Note the `//mnist:archive` notation.

The resulting tar file will be in `bazel-bin/mnist/archive.tar.zst`.

### Run it on the server

You can copy the TAR archive onto your Linux X86_64 NVIDIA GPU server, untar
and run it:

```bash
# on your machine
scp bazel-bin/mnist/archive.tar.zst destination-server:
ssh destination-server   # to enter the server

# ... on the server
tar xvf archive.tar.zst
./mnist \
    'mnist.runfiles/_main~_repo_rules~com_github_ggerganov_ggml_mnist/file/mnist.pt' \
    'mnist.runfiles/_main~_repo_rules~com_github_ggerganov_ggml_mnist_data/file/mnist.ylc'
```

The easiest way to figure out the commandline arguments of an example model is
to consult the model's `BUILD.bazel` and check out its `args` section.
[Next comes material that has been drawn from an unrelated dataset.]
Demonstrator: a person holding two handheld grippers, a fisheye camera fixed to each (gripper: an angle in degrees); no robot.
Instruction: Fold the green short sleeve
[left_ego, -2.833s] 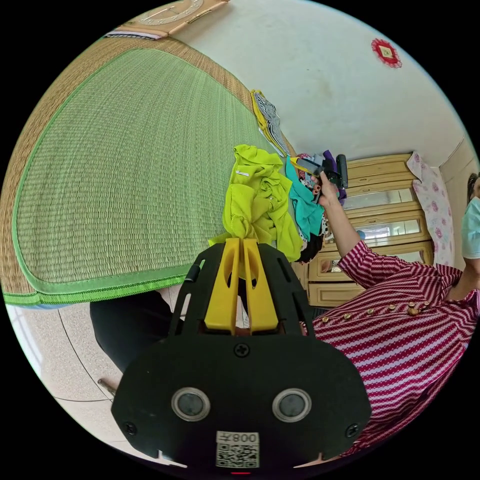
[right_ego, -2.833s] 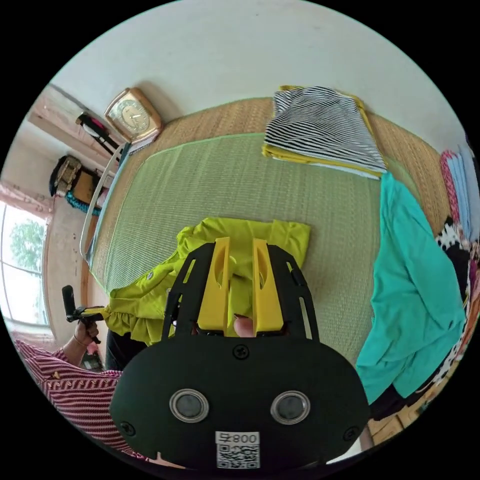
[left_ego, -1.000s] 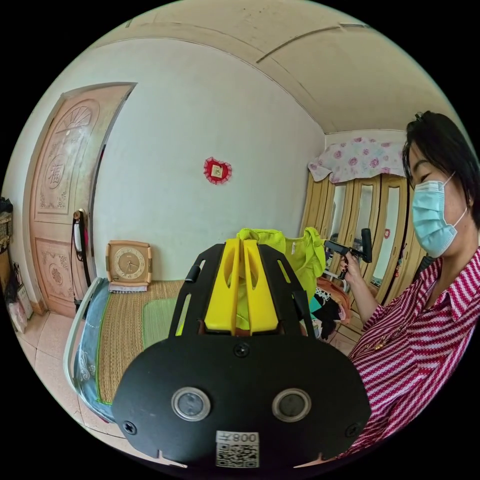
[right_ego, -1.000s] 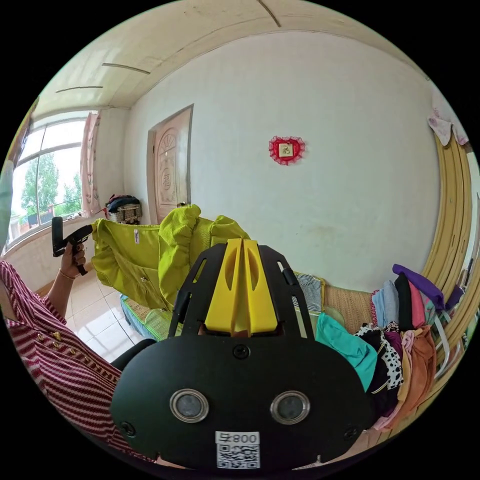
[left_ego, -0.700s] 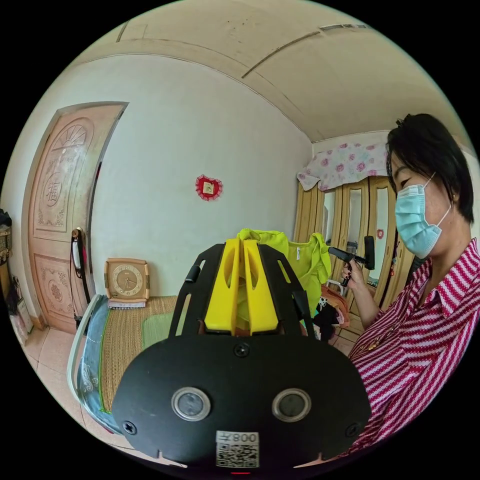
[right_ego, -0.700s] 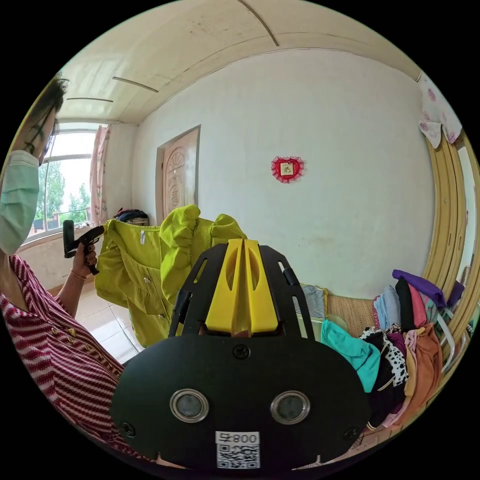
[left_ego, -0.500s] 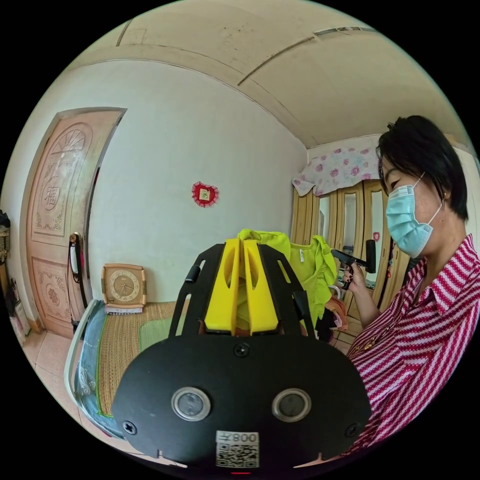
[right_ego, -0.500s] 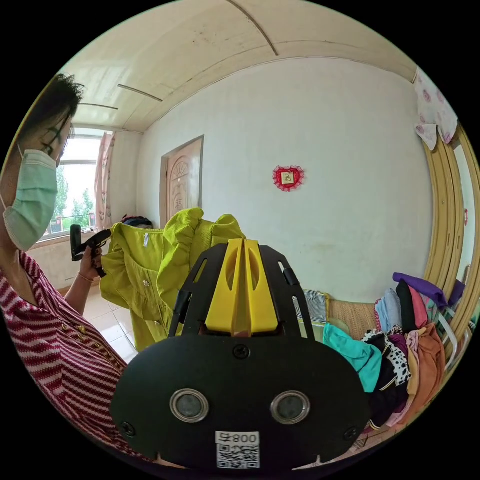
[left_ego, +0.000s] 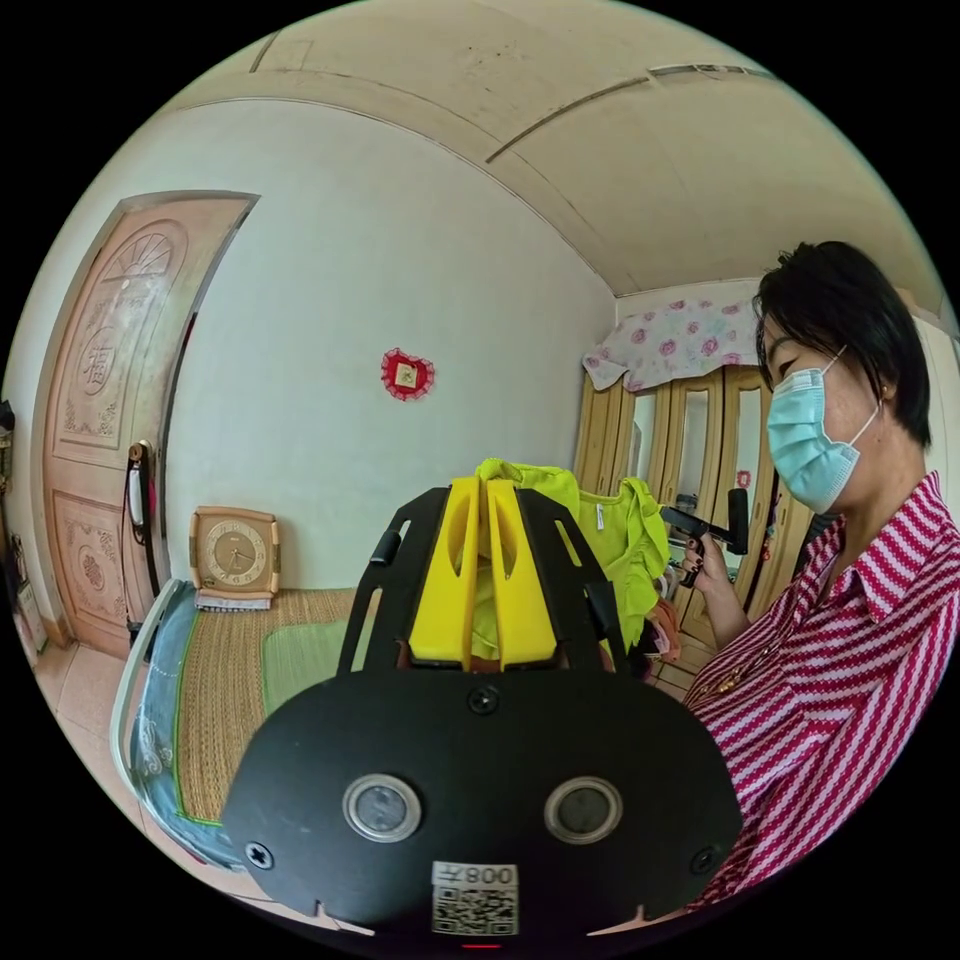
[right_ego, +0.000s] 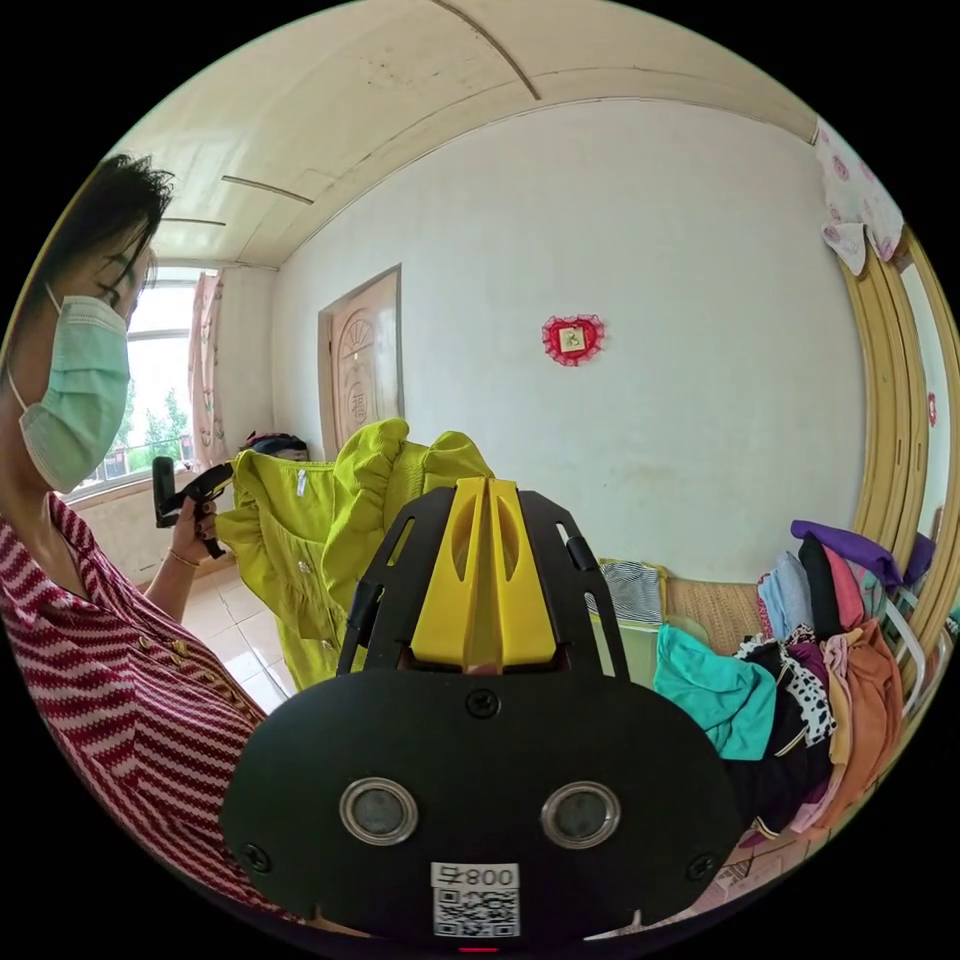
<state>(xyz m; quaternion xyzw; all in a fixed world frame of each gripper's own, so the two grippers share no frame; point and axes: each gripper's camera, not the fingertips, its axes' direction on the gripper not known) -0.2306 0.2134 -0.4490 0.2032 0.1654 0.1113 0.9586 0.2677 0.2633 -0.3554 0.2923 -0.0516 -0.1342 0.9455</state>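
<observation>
A lime-green short-sleeved top (right_ego: 300, 560) hangs in the air in front of a person, stretched between both grippers. In the left gripper view my left gripper (left_ego: 486, 487) is shut on one shoulder of the green top (left_ego: 610, 545); the right gripper (left_ego: 700, 525) shows beyond it in the person's hand. In the right gripper view my right gripper (right_ego: 487, 485) is shut on the other shoulder, whose ruffled sleeve bunches above the jaws. The left gripper (right_ego: 190, 495) holds the far shoulder at the left.
A bed with a green woven mat (left_ego: 290, 655) lies below, with a wall clock (left_ego: 234, 552) leaning at its head. Folded striped clothes (right_ego: 630, 592) and a heap of mixed garments (right_ego: 800, 680) lie at the bed's other end. A wooden wardrobe (left_ego: 690, 450) and a door (left_ego: 100, 400) stand beyond.
The green top has been lifted off the bed mat and now hangs spread in the air. The right gripper, open 2.8 s ago, is now shut on it.
</observation>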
It will
reference e.g. weights files that are defined either in the same `BUILD.bazel`
file or in a `weights.bzl` file.

You can also consult the console output when running your model locally:

```bash
bazel run //mnist

INFO: Analyzed target //mnist:mnist (0 packages loaded, 0 targets configured).
INFO: Found 1 target...
Target //mnist:mnist up-to-date:
  bazel-bin/mnist/mnist
INFO: Elapsed time: 0.302s, Critical Path: 0.00s
INFO: 3 processes: 3 internal.
INFO: Build completed successfully, 3 total actions
INFO: Running command line: bazel-bin/mnist/mnist ../_main~_repo_rules~com_github_ggerganov_ggml_mnist/file/mnist.pt ../_main~_repo_rules~com_github_ggerganov_ggml_mnist_data/file/mnist.ylc
# ...
```

You see the command line right up there. On the server, you just need to replace
`../` with the 'runfiles' directory of your TAR.